The Sunshine Coast Credit Union brought in a leading economist last week to look at the future of the coast’s business environment, and he said the job has been made harder by changes to the national census.
Helmut Pastrick, Chief Economist at Central 1 Credit Union in Vancouver, said many statistics have to be used “with some caution” because the federal Conservative government changed the rules for the 2011 census, so that the long-form census is no longer compulsory.
This change meant that many people refused to take part, he told an audience at the Raven’s Cry Theatre.
The provincial and national refusal rate on the long form census was 26 per, but the refusal rate on the Sunshine Coast was 36 per cent.

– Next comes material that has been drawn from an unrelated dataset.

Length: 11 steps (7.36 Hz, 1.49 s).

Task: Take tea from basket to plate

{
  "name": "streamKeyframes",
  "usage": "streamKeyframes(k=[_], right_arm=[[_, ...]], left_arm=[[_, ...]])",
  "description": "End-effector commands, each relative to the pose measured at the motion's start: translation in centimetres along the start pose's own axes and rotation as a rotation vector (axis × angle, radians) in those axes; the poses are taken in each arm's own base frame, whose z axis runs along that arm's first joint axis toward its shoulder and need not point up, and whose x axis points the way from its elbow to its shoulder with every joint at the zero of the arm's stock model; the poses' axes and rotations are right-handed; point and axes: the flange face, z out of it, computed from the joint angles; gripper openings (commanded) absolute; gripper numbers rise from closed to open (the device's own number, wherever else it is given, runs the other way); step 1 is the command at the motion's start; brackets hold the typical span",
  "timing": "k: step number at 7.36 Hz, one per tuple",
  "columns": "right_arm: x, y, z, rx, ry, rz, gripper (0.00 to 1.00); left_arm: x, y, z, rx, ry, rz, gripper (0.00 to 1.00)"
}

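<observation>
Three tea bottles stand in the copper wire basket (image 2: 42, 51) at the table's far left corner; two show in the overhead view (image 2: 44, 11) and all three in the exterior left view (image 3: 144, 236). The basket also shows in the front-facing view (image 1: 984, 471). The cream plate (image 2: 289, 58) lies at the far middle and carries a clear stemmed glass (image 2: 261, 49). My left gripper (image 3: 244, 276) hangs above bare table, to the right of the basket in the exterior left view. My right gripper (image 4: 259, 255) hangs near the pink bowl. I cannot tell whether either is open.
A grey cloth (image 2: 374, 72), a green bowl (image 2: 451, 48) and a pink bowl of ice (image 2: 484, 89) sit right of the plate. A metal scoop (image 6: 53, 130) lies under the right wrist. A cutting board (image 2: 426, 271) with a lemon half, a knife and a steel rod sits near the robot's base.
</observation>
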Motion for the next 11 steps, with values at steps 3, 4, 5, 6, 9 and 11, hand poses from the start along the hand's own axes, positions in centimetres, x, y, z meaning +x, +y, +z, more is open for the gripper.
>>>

The results gathered by Statistics Canada show a loss of 1,700 jobs on the coast — compared with five years earlier — with about 5,000 coast residents working off-coast. But Pastrick said these figures are suspect: “We just don’t know.”
Pastrick said interim data shows a dropping population on the coast over the past several years, after decades of growing faster than the BC population. He expects a similar pattern of faster growth on the coast once economic conditions improve.
Housing sales on the coast were up 20 to 25 per cent in the first half of this year, he said, but that was compared to a particularly bad year in 2013. And there has been an increase in private construction building permits so far this year after a sharp drop in 2013, Pastrick said.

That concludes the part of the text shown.